**Work instruction**
When you reach the line containing "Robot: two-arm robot" in the data below, begin returning lines exactly as written, and stop once the line containing "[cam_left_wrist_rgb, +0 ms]" has been returned.
(Entries shown begins)
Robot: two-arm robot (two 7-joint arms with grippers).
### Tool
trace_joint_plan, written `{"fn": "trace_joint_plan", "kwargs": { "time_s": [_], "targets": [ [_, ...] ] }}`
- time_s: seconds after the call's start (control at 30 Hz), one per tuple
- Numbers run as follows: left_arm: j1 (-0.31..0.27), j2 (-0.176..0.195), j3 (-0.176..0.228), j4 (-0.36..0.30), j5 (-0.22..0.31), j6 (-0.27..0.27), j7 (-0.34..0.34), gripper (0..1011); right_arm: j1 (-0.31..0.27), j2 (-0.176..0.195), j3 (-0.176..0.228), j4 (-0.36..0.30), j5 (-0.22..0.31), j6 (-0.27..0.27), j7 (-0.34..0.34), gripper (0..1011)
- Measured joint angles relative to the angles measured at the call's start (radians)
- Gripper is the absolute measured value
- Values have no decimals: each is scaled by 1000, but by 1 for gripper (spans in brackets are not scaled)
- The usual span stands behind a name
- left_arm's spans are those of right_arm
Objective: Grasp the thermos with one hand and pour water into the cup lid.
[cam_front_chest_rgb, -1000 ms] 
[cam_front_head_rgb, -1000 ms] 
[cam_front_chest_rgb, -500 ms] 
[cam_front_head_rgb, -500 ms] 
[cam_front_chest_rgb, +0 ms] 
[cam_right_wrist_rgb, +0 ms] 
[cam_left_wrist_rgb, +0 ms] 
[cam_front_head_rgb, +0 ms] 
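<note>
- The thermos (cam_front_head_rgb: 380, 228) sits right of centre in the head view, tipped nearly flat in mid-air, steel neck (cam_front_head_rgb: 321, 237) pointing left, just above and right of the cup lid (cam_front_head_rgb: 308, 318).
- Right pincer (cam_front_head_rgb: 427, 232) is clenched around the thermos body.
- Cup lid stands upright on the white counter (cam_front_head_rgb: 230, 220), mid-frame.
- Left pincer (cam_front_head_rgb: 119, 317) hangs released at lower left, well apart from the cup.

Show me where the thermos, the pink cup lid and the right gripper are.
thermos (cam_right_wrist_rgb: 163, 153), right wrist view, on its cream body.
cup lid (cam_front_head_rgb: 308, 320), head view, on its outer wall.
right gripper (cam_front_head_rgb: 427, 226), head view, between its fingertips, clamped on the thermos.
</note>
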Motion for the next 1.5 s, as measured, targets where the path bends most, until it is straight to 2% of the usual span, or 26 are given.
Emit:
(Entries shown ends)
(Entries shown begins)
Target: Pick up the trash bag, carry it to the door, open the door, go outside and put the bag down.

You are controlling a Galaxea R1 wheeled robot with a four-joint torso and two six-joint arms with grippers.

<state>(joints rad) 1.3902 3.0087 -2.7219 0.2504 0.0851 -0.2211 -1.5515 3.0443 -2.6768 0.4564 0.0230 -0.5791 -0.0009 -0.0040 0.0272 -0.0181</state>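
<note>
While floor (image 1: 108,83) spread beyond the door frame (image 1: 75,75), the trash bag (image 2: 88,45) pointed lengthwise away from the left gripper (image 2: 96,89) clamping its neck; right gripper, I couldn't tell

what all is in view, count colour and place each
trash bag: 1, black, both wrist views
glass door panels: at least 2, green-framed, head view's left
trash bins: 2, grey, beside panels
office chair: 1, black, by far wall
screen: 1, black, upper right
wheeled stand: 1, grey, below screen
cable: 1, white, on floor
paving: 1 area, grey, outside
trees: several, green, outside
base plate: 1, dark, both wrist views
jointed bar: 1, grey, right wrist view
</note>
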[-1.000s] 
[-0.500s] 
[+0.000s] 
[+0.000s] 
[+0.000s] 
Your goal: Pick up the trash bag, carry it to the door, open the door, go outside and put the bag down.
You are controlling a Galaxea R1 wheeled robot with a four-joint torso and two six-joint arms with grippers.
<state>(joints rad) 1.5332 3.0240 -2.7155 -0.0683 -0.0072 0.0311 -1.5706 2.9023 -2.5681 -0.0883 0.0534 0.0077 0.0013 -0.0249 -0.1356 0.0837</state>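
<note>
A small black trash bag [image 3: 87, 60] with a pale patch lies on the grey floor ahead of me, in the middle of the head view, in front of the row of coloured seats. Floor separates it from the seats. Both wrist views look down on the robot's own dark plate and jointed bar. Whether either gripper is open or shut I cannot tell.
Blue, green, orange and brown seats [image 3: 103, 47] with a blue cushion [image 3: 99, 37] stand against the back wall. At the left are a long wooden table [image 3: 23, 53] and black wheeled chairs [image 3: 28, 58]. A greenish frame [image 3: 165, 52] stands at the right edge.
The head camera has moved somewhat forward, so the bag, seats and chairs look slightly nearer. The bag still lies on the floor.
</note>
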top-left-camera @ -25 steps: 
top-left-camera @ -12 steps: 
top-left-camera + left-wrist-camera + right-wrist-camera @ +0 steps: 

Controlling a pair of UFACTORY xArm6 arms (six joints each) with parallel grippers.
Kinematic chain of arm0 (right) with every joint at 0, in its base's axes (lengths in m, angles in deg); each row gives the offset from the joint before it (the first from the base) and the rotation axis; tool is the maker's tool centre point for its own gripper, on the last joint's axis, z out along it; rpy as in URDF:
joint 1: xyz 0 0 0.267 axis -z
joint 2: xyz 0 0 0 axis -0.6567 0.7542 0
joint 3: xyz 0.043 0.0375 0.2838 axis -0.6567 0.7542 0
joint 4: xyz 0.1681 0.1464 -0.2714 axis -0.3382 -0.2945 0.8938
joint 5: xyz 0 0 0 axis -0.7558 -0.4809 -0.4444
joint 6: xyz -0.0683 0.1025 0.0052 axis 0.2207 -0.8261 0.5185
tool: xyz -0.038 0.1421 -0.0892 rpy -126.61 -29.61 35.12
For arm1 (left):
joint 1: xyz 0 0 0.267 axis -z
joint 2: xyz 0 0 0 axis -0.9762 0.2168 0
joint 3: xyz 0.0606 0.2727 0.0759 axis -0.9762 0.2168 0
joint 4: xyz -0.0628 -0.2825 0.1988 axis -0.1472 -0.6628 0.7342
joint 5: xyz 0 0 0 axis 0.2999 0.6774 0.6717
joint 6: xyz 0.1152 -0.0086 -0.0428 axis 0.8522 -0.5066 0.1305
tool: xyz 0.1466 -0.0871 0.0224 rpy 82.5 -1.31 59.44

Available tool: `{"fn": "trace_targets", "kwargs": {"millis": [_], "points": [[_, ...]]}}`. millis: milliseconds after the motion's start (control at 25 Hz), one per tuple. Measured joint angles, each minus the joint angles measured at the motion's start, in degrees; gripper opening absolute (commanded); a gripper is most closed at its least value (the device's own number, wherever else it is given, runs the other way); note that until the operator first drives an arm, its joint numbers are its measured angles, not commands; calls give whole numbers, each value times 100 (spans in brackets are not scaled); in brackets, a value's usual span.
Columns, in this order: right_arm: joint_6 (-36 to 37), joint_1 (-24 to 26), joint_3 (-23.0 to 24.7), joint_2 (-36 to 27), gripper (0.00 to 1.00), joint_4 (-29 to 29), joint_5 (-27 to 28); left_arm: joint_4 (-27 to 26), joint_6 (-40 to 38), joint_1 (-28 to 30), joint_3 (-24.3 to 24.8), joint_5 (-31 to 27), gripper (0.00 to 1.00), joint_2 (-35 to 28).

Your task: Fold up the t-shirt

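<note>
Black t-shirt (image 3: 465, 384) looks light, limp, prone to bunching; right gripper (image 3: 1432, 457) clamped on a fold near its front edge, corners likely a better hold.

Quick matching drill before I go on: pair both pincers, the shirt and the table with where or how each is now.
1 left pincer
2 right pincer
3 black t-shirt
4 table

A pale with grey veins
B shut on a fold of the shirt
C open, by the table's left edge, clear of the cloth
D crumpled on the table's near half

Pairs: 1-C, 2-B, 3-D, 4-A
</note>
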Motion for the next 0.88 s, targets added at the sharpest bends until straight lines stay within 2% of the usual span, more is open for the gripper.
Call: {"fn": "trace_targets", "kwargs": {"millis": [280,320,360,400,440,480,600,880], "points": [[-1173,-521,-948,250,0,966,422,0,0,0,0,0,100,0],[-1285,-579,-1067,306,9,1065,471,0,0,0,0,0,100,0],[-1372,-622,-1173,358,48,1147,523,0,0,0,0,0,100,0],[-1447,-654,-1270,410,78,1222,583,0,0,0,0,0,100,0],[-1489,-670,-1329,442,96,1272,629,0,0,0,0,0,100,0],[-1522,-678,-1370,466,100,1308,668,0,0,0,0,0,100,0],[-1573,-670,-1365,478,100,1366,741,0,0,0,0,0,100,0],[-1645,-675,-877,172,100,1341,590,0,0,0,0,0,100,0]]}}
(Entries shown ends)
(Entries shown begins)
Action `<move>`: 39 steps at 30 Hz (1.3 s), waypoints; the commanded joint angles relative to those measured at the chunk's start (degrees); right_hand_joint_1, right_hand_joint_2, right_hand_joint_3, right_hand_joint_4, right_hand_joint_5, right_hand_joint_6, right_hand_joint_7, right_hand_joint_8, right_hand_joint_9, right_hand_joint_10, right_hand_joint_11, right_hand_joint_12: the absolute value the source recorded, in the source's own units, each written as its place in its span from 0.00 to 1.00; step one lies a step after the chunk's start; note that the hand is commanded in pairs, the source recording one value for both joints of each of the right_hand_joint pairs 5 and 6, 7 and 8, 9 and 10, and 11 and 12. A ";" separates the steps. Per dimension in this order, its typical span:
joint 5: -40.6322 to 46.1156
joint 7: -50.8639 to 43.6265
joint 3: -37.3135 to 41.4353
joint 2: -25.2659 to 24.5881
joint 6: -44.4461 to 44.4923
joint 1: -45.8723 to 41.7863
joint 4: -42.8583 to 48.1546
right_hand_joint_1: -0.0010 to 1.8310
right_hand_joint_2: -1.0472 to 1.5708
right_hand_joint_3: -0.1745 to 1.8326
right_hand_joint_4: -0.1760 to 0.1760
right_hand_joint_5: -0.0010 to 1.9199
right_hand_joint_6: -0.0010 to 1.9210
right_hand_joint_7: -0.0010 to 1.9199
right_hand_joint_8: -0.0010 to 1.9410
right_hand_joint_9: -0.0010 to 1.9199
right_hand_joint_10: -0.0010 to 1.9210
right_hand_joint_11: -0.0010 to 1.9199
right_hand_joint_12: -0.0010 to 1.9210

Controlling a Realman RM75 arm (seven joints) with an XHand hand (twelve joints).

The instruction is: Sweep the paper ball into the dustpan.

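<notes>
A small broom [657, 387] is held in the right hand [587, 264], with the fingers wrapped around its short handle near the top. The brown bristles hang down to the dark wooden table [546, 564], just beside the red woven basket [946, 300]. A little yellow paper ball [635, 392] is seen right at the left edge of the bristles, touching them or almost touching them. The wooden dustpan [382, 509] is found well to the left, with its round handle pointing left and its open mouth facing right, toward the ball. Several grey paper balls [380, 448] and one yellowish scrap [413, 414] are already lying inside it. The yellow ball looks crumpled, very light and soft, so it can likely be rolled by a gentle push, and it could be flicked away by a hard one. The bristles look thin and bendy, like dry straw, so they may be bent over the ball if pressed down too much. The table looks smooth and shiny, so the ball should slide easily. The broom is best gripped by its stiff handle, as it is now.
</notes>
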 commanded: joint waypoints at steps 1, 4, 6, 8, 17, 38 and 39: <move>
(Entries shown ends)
**Written answer**
Robot: two-arm robot (two 7-joint arms with grippers).
### Tool
trace_joint_plan, written `{"fn": "trace_joint_plan", "kwargs": { "time_s": [_], "targets": [ [_, ...] ] }}`
- time_s: seconds after the call's start (control at 30 Hz), one per tuple
- Numbers run as follows: left_arm: j1 (-0.31..0.27), j2 (-0.176..0.195), j3 (-0.176..0.228), j4 (-0.36..0.30), j5 (-0.22..0.31), j6 (-0.27..0.27), j7 (-0.34..0.34), gripper (0..1011); right_arm: j1 (-0.31..0.27), j2 (-0.176..0.195), j3 (-0.176..0.228), j4 (-0.36..0.30), j5 (-0.22..0.31), j6 (-0.27..0.27), j7 (-0.34..0.34), gripper (0..1011)
- Measured joint angles relative to the angles measured at the call's start (radians)
- Gripper is the absolute measured value
- Values have no decimals: each is scaled by 1000, but by 1 for gripper (spans in brackets are not scaled)
- The usual span stands behind a name
- left_arm's spans are those of right_arm
Objective: Grasp the thermos with one hand and pour water into the cup lid.
[cam_front_chest_rgb, -1000 ms] 
[cam_front_head_rgb, -1000 ms] 
[cam_front_chest_rgb, -500 ms] 
[cam_front_head_rgb, -500 ms] 
[cam_front_chest_rgb, +0 ms] 
[cam_right_wrist_rgb, +0 ms] 
[cam_left_wrist_rgb, +0 ms] 

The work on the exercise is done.